仕方なく、カイは時刻を確かめた。ケータイのアラームをセットしてもいいのだが、それで起こしてしまうと、「そういうことじゃないだろ」と怒られそうな気がする。自分が寝るわけにもいかないので、台本読みへ戻ることにしよう。
と、その前に、かけたままのユウのメガネを、そっと外した。
早々と寝入ったのか、小さく呼吸音が聞こえる。心臓の鼓動が眠りを妨げてしまいそうで、カイは懸命に平常心を保とうとした。体に密着している柔らかくて温かい彼女の背中も、なるべく意識しないようにする。
しかし、メガネを座卓に置こうとすると、今度は嗅覚が刺激された。長い髪から、シャンプーなどのいい香りがするのだ。風呂上がりのため、余計に強く感じる。酒の匂いはなくなり、タバコ臭くもなかった。本当に吸うのをやめたらしい。
カイはメガネを置き、その手を隣にある脚本に伸ばそうとした。
だが、香りに誘われるように、ユウの髪に触れてしまう。彼女の髪は玲美とは違い、しっとりとスベスベしているけれど、手触りがいいことに変わりはない。

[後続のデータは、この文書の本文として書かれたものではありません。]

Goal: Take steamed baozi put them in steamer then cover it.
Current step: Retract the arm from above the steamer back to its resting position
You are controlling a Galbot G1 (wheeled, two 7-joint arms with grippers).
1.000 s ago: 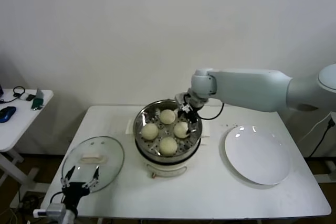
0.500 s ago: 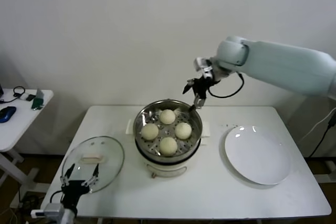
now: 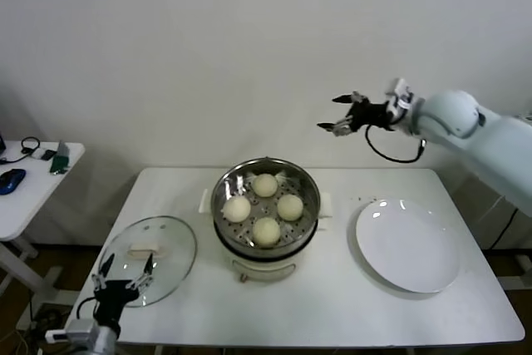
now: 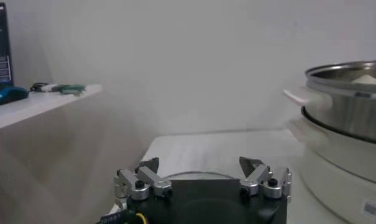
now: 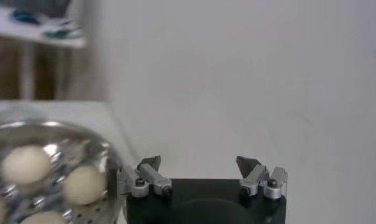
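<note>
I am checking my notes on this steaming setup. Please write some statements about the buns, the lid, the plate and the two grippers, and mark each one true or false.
1. All four buns lie inside the steamer. True.
2. The glass lid covers the steamer. False: it lies on the table, on the robot's left of the steamer.
3. The right gripper holds a bun. False: it is open and empty, raised above the table.
4. The white plate has no bun on it. True.
5. The left gripper is shut on the lid's handle. False: it is open, at the lid's near edge.
</note>
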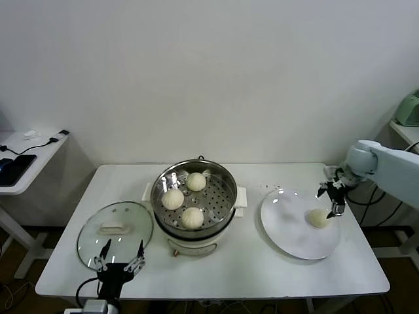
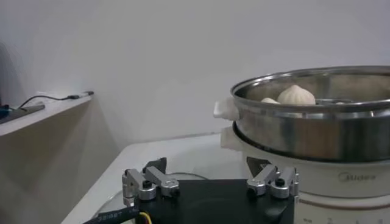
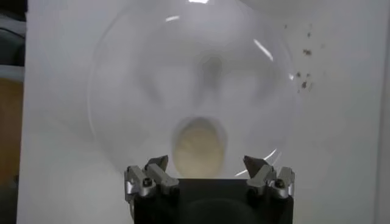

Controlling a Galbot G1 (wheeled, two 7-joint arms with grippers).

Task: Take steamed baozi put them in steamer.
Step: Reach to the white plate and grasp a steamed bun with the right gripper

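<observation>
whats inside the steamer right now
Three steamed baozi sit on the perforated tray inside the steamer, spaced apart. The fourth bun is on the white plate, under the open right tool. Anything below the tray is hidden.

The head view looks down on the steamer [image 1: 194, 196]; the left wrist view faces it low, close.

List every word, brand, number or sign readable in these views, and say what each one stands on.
"Midea": faint grey brand lettering on the white base of the steamer, seen in the left wrist view.
White print on the black body of the left gripper: too small to read.
Nothing readable on the plate, the glass lid or the table.
</observation>
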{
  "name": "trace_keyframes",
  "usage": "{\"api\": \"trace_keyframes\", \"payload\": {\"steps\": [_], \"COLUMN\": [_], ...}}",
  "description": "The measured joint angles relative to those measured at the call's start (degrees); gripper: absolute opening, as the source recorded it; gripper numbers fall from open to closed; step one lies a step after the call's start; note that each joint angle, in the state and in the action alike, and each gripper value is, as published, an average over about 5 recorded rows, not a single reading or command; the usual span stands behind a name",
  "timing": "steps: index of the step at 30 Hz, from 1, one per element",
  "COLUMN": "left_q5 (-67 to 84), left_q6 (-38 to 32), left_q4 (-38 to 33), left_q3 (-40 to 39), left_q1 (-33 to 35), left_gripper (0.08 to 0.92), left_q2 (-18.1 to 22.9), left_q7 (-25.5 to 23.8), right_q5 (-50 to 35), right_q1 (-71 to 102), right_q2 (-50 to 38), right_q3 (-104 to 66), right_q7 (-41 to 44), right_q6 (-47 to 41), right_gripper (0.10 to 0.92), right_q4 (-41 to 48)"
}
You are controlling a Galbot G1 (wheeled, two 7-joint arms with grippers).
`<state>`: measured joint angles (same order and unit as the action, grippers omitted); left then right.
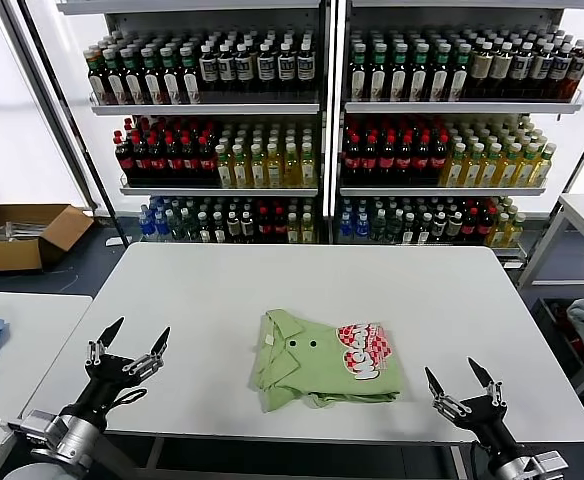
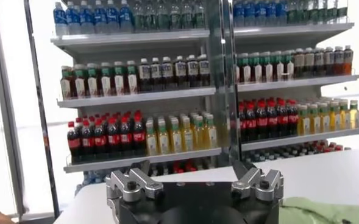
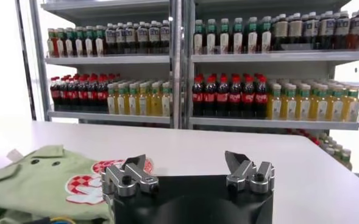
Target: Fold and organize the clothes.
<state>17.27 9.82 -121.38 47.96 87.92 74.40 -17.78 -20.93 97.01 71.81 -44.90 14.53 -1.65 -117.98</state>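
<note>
White desk: folded shirt near front edge, bare desk around; red-white print unreadable. Left end effector and right end effector flank the shirt, both released.

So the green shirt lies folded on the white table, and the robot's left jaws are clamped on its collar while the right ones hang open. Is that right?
Not quite. The left gripper holds nothing: its jaws stand open, off to the side of the green shirt, as the head view shows. The rest stands: the shirt lies folded on the white table and the right gripper is open.

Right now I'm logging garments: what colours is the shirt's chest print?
Red and white, on the light green shirt; the chest print shows best in the head view.
</note>
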Motion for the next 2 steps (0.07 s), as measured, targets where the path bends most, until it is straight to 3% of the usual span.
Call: {"api": "trace_keyframes", "payload": {"steps": [2], "left_q5": [0.0], "left_q6": [-0.1], "left_q4": [0.1], "left_q3": [0.2], "left_q1": [0.1], "left_gripper": [0.823], "left_q2": [-0.1], "left_q7": [-0.1], "right_q5": [0.0], "right_q1": [0.1], "right_q2": [0.0], "right_q3": [-0.1], "right_q7": [0.1], "right_q6": [0.0], "right_gripper": [0.823], "right_q4": [0.0]}}
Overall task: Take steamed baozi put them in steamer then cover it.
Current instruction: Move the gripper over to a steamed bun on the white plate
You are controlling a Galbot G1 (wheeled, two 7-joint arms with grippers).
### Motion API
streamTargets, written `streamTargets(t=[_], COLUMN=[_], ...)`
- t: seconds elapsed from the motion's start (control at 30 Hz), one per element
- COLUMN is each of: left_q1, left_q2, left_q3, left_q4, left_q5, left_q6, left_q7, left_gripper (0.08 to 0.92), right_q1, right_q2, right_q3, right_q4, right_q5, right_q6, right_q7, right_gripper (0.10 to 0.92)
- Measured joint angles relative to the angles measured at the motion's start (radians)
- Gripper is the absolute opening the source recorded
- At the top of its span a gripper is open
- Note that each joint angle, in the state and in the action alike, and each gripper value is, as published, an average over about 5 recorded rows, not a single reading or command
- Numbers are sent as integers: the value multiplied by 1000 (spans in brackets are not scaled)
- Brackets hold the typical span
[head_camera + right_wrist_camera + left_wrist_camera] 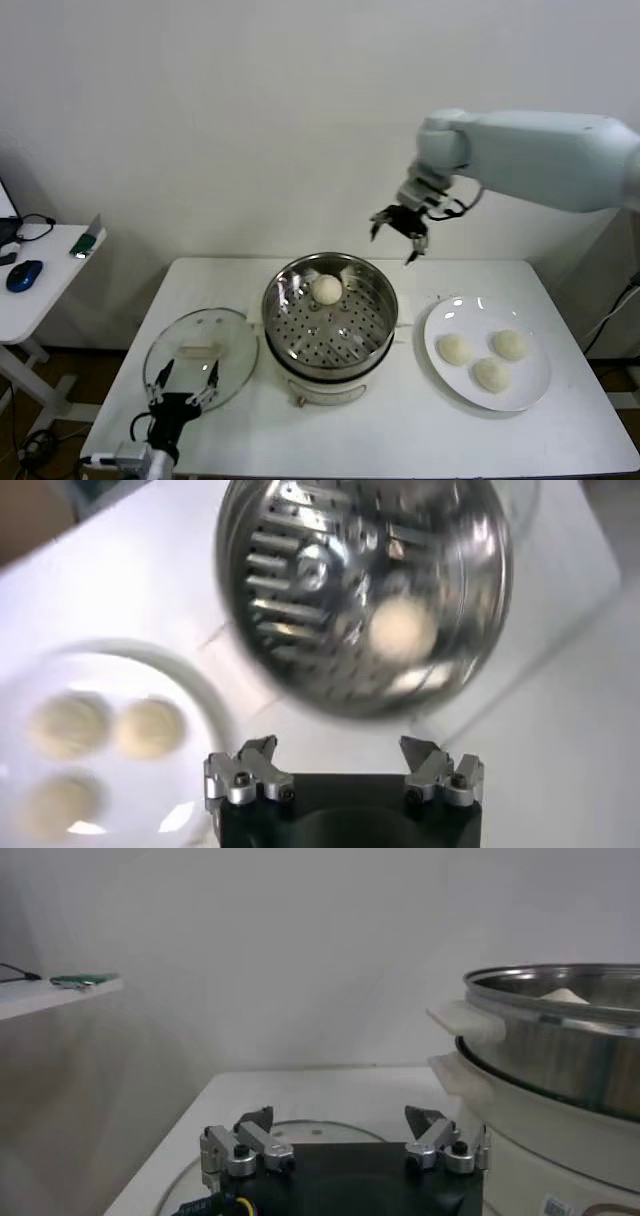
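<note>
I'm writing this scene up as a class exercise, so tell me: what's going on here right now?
A two-armed robot is loading buns into a steamer. One bun already sits in the metal basket, near its far side, and three buns wait on the white plate to the robot's right. The right end effector hangs open and empty above the table behind the steamer. The left end effector is open and low at the near edge of the glass lid, which lies flat beside the steamer.

I'm holding my right gripper (400,232) raised at the far right, fingers spread wide (nothing between them); my left gripper (186,388) is idling low, near left, open too.
</note>
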Motion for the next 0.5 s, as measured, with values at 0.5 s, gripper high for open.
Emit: streamTargets(t=[0.5], left_q1=[0], left_q2=[-5], left_q3=[-8], left_q4=[10], left_q5=[-1], left_q6=[-10], left_q7=[-2], left_gripper=[823], right_q1=[-163], right_q2=[-262], right_q3=[-42], right_q4=[160], right_q5=[46], right_q6=[-364], right_q7=[186], right_gripper=[823])
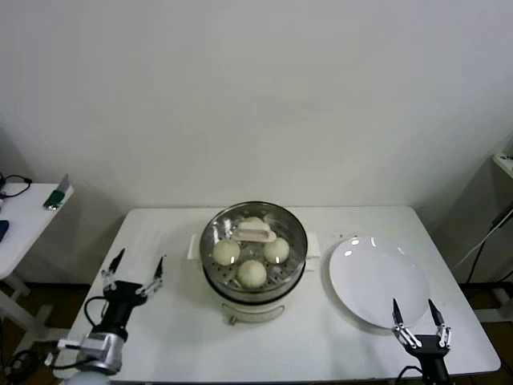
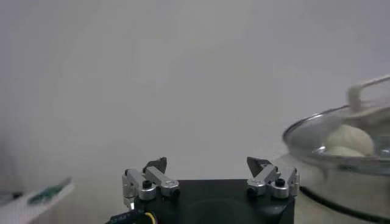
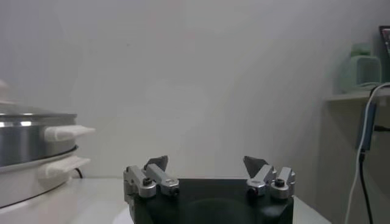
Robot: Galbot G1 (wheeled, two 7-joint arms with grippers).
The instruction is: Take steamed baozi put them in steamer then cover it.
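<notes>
Head view: steamer (image 1: 253,258) at centre of the white table (image 1: 176,321), cover (image 1: 253,238) seated on it, four steamed baozi (image 1: 252,273) visible through the glass; empty white plate (image 1: 378,281) just beside it on the robot's right. Left gripper (image 1: 135,271) near the front left edge, right gripper (image 1: 417,314) over the plate's near rim, both spread wide and holding nothing. Left wrist view alone shows the cover's handle (image 2: 365,92) side-on above a bun; right wrist view alone shows the steamer's side handles (image 3: 68,131).
</notes>
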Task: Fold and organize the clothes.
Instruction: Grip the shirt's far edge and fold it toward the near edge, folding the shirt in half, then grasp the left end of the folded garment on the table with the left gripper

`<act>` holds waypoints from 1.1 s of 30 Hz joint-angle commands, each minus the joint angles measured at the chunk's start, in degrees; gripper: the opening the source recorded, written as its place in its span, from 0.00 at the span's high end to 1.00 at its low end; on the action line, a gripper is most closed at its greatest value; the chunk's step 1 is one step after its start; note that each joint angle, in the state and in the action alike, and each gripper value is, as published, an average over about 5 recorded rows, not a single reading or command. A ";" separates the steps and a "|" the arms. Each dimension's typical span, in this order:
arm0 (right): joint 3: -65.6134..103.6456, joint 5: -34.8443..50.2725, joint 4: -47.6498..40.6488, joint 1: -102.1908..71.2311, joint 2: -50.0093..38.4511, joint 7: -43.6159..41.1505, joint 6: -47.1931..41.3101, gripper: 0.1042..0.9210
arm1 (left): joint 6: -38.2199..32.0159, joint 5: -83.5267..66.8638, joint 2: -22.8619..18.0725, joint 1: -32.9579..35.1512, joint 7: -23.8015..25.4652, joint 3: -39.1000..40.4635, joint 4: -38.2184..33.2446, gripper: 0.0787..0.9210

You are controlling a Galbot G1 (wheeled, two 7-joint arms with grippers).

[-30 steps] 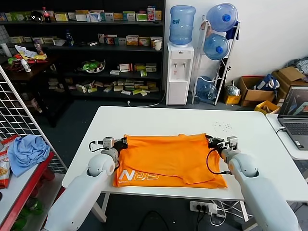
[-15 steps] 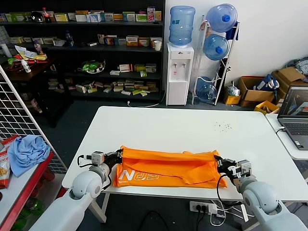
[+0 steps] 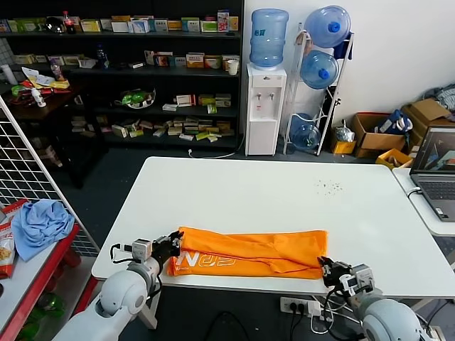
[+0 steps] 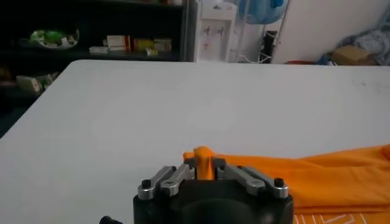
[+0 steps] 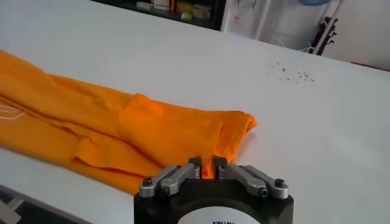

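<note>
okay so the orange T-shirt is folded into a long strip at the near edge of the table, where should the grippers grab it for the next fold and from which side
Probably at its two short ends. The orange T-shirt lies as a long, narrow band along the table's near edge, so each end offers a bunched, layered edge to pinch. The left gripper sits at the lettered end and the right gripper at the other, so each could come in from its own outer side, low and level with the tabletop.

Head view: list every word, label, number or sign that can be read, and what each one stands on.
White lettering on the orange T-shirt, at its near left corner: large block letters, seen upside down and partly folded under; no word reads for certain.
Boxes on the dark shelves: labels too small to read.
Water bottles: labels too small.
Laptop screen: nothing legible.
</note>
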 commanded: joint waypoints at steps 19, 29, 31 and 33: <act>0.58 -1.50 4.28 -4.55 0.27 1.32 1.09 0.13 | 1.41 -6.00 -3.14 0.67 -0.68 -1.16 5.52 0.13; 0.66 -2.28 4.53 -4.55 -0.22 0.69 2.24 0.12 | 1.33 -6.32 -3.26 1.13 0.29 -1.31 5.46 0.42; 0.55 -2.42 4.54 -4.58 -0.11 0.68 2.25 0.12 | 1.30 -6.33 -3.34 1.31 0.51 -1.32 5.32 0.49; 0.47 -2.57 4.49 -4.58 -0.01 0.65 2.28 0.12 | 1.31 -6.32 -3.48 1.43 0.64 -1.29 5.14 0.57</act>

何度か手ぐしをしていると、だんだん好奇心が頭をもたげてくる。髪型を替えるなんてことをするのは玲美くらいで、当然、ユウにしたことはない。
せっかくのチャンスだ。やってみようか。
一度思いついてしまえば、もう止まらない。
後が残らないよう、起きる前に戻しておけば気付かれることはないだろう。短絡的にそう考え、髪をいくつかの束にして編み込んでいこうとしたのだが、
「あたしは必要ないからな」
突然、ユウから声が発せられ、カイの手はぴたりと制止してしまった。
「お、起きてたんですか?」
「二度目だな、そのセリフ」
「す、すみません、起こしちゃって」
「それも聞いた」
この角度から表情は伺えず、声からも感情は推測できない。
「髪いじるだけなら放っておこうと思ったんだけどな。どうせまた、誰かさんにしてやったんだろ? それに触発されて、あたしにもやろうとしたと」
いちいち図星すぎて、カイにはこう答えるだけで精一杯だった。
「……周りに何人かいましたからね? やってあげた相手だけじゃなくて」
しばし無言だったユウは、少し起き上がると、わざとカイに体重をかけてきた。彼がうめき声を上げるのも無視して、「今から一時間後」と改めて告げる。
やがて聞こえる、規則正しい寝息。本当に眠ったらしい。
カイは細く息を吐くと、彼女の体温と体重を感じながら、台本を開いた。